Los dos alfas ríen mientras el pobre chiquillo solo se queda pálido.

—¿Quieres que te expliquemos? —dice uno de ellos con un tono dulzón que alerta al chico. Él asiente despacio, con cautela, y el hombre palmea su regazo. —Ven aquí, te contaré. —le dice con una sonrisa que no sabe interpretar, el otro guardia le regala una mirada cómplice y se acomoda en su asiento, descruzando las piernas.

El chico se levanta a pesar de su mareo y la repentina hambre y sed que empieza a sentir, entonces nota también algo: el frío. La tela que los separa del exterior es porosa, deja pasar una leve brisa que León nota en todo el cuerpo. Baja la vista para comprobar lo que ya anticipa y, con horror, se ve desnudo frente a esos dos alfas.

Su cuerpo está lleno de moratones con forma de dedos y bocas, su bonito abdomen arañado, sus muslos casi cubiertos por el color morado. Nota sus tetillas inflamadas, llenas de hendiduras de dientes que tardarán días en sanar. Entonces se lleva la mano al cuello, angustiado hasta el punto de sentir una arcada.

—No te han marcado, niño. —le dice el guardia y pese a su tono impaciente, León se siente tan tranquilo que llora de alivio y lo mira agradecidamente —Ahora ven aquí. —palmea sus piernas gruesas de nuevo y León vacila.

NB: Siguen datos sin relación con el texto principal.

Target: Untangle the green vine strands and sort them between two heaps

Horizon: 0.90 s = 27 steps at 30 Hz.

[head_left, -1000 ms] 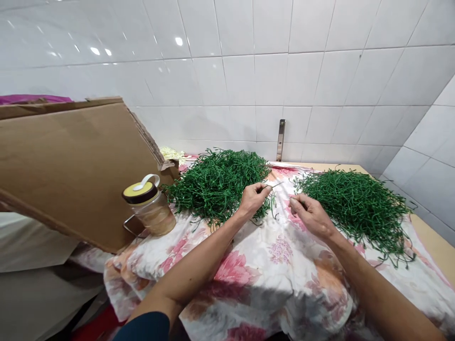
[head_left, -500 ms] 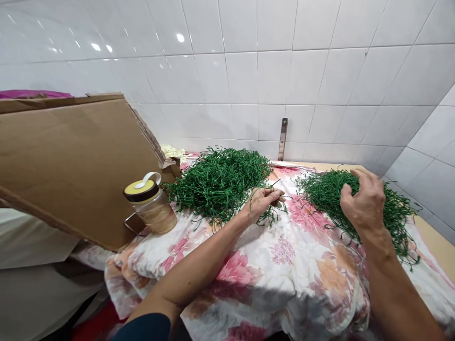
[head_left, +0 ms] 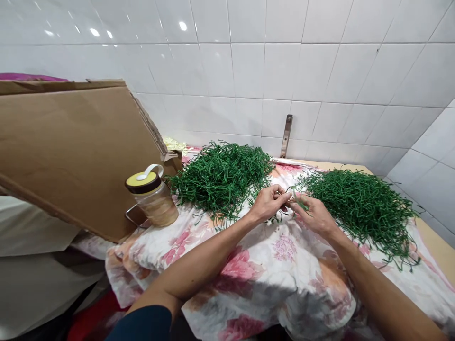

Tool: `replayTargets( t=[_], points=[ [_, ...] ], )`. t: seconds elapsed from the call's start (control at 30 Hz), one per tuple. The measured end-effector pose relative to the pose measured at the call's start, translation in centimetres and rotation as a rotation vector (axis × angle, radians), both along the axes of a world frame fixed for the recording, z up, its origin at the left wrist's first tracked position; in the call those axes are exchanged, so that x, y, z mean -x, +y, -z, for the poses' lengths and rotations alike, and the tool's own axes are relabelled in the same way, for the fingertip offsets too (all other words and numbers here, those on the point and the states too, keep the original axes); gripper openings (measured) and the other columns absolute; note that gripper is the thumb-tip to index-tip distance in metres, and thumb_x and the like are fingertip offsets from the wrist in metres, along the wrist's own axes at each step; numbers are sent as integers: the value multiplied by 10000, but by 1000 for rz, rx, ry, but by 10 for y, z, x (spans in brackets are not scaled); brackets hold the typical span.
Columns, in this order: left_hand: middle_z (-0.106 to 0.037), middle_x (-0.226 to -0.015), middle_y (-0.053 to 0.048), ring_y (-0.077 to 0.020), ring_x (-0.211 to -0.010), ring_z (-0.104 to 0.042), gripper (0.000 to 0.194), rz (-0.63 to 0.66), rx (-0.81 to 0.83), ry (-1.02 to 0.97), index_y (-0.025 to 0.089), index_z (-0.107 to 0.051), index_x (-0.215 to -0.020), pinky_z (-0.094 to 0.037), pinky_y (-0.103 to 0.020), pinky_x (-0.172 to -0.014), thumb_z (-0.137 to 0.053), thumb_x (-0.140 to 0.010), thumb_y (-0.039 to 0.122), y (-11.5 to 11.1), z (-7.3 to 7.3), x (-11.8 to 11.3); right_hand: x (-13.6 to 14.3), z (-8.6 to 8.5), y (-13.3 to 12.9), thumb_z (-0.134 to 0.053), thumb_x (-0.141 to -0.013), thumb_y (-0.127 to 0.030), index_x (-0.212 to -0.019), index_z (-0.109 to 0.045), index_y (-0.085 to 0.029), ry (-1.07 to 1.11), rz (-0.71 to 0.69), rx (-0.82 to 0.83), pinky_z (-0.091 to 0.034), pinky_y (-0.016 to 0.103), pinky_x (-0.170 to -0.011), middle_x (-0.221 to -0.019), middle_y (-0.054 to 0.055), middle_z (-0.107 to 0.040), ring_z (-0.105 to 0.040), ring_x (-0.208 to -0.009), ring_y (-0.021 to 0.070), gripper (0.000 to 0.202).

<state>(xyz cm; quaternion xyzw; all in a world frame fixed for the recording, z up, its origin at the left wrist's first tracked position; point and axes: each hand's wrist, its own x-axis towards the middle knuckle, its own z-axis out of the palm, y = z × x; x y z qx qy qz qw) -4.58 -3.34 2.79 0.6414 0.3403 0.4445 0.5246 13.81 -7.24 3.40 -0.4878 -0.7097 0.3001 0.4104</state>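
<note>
Two heaps of thin, wiry green stems with small tips, a left heap (head_left: 222, 182) and a right heap (head_left: 366, 208), lie on a flowered cloth (head_left: 249, 289). Between them my two hands meet, fingertips almost touching. My left hand (head_left: 269, 204) is pinched on a thin green stem whose end is mostly hidden by the fingers. My right hand (head_left: 315, 215) is closed too, and a green stem (head_left: 301, 204) shows across its fingers. A few loose stems lie under the hands. Whether both hands hold one same stem I cannot tell.
A clear jar (head_left: 156, 206) with a yellow-and-brown lid stands left of the left heap. Behind it leans a large cardboard box (head_left: 71, 156). A metal bracket (head_left: 286, 136) is fixed near the white tiled wall (head_left: 249, 61). Pale bits (head_left: 174, 143) lie behind the box.
My right hand has left the right heap and moved left to meet my left hand, now with a green stem in its fingers. My left hand stays pinched in nearly the same place.
</note>
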Motion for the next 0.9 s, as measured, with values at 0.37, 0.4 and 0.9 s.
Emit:
replayTargets(
  t=[0.37, 0.4, 0.9],
  points=[
    [-659, -657, -37, -99, -530, -619, 433, -39, 121, -95, 131, -566, -697, -524, -230, -562, -781, -794, 495, 2, -10, -1, 0, 2, 0, -631, -921, -495, -943, -735, -181, 62, 96, -22, -489, 292, -651, -790, 51, -712, -626, -705, 191, 333],
    [-662, -662, -37, -101, -532, -622, 429, -42, 132, -98, 130, -571, -705, -532, -237, -571, -781, -794, 494, 3, -10, -1, 0, 2, 0, -627, -922, -495, -960, -737, -179, 60, 114, -33, -478, 288, -635, -779, 48, -711, -614, -684, 186, 336],
    [-553, -545, 24, -82, -485, -507, 451, 35, 104, -40, 130, -612, -681, -356, -212, -492, -849, -668, 514, 1, -17, 4, 2, 2, -1, -620, -933, -473, -952, -690, -183, 29, 121, -137, -501, 312, -736, -977, 97, -725, -639, -845, 214, 300]
  ],
)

—Estoy desnudo —dice preocupado, entonces, protestando, añade: —¿Por qué?

El alfa lo mira de mala gana. Él está acostumbrado a meterse en algunos líos, nunca le ha pasado nada más grabe que recibir un par de empujones o golpes, pero claro, eso era cuando los demás le creían beta, ahora el enojo en la cara de un alfa es una advertencia que sabe que debería tomar mucho más en serio. El alfa lo toma del brazo y lo tira a su regazo de un violento jalón. Así, León descubre que tiene también moratones en los brazos.